Cheers to the sweetening agents, consequently our body suffers through a hormonal imbalance. The extreme sweetness of artificial sweeteners spoils our taste buds too. Taste buds stop appreciating less sweet foods like fruits and don’t find them appealing anymore, besides vegetables are considered downright foul-tasting by them. Dr David Ludwig, a specialist at Harvard affiliated Boston Children’s Hospital, enlightens us with a startling piece of information. He says certain animal studies, specifically with rats, have shown that oral saccharine is more addictive and alluring than intravenous cocaine to rats! Well, Pablo Escobar sure must be disappointed and rolling over in his grave at that!

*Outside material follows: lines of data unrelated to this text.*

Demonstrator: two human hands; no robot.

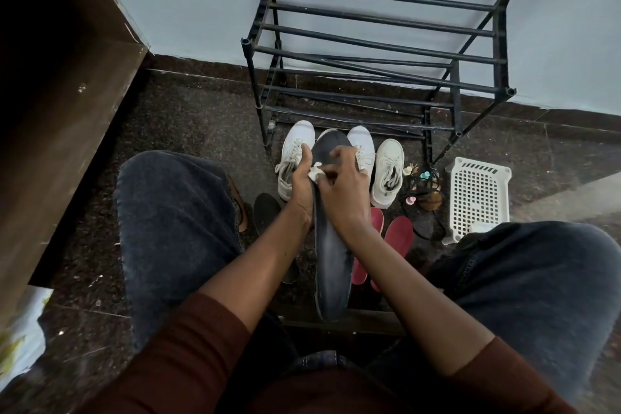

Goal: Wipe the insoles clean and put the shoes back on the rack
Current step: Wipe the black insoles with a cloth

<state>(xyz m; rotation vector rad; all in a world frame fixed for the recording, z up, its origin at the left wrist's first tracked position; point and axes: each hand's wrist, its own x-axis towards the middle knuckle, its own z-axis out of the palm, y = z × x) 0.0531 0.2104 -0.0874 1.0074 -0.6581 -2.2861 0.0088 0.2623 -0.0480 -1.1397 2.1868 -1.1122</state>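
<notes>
I hold a long dark grey insole (331,255) upright between my knees. My left hand (302,185) grips its left edge near the middle. My right hand (346,188) presses a small white cloth (315,172) against the insole's upper face, fingers curled round the cloth. Three white sneakers (294,158) (363,148) (388,171) stand on the floor behind the insole, in front of the black shoe rack (376,54). Two red insoles (396,235) lie on the floor to the right, and a dark insole (267,212) lies to the left.
The black rack stands against the pale wall with bare bars. A white plastic basket (477,198) sits at the right, beside small bottles and a dark cord (421,191). A brown wooden panel (57,104) fills the left side. My knees in dark jeans flank the work.
</notes>
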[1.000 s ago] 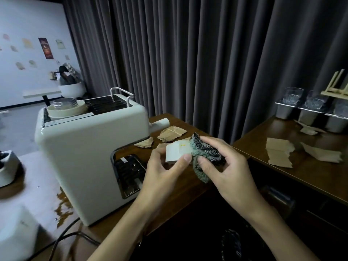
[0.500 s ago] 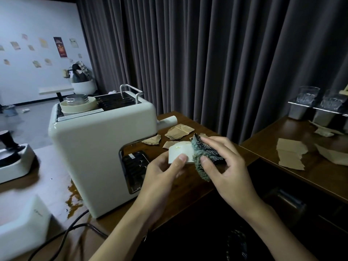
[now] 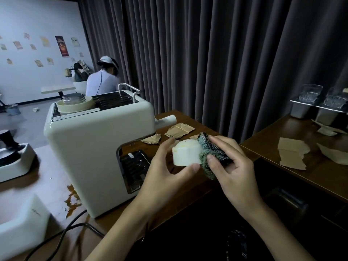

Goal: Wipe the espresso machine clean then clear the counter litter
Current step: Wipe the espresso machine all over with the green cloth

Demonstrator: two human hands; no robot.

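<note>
Head view: the left hand (image 3: 165, 166) holds a small cream plastic part (image 3: 185, 155) in a pinching grip at centre. The right hand (image 3: 231, 166) pinches a grey-green woven cloth (image 3: 206, 157) against its three-o'clock end. At nine o'clock the cream boxy espresso machine (image 3: 98, 147) stands on the brown wooden table (image 3: 190, 119), with torn tan paper scraps (image 3: 178, 129) at twelve. This looks like the wiping step; next, the part needs turning to reach its unwiped faces.

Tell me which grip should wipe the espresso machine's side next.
Probably the right grip: it holds the cloth. The left grip is nearer the espresso machine but holds a white part, so it would need emptying first.
</note>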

There is a definite wisdom in caution towards the human world. This doesn’t imply that one must shun all that is man-made but gracefully embrace all that nature has to offer as well. Umpteen glorious scientific inventions do not hold the roots to being alive. The essentials most desired by the heart are the nature, nourishment and love. These make the human experience way more enthralling! Instead of regularly taking your body through a turbulent ride of artificial sweeteners, try to consume them in moderation. After all, too much of anything is good for nothing; hence, maintain the equilibrium. Nevertheless, the best bet would be to have a glass of water, an apple and a good laugh, since laughter burns those stringent calories!

 

The writer is a Biotechnologist and Entrepreneur who writes popular science articles; simplifies science and blends it with witty snippets for public awareness.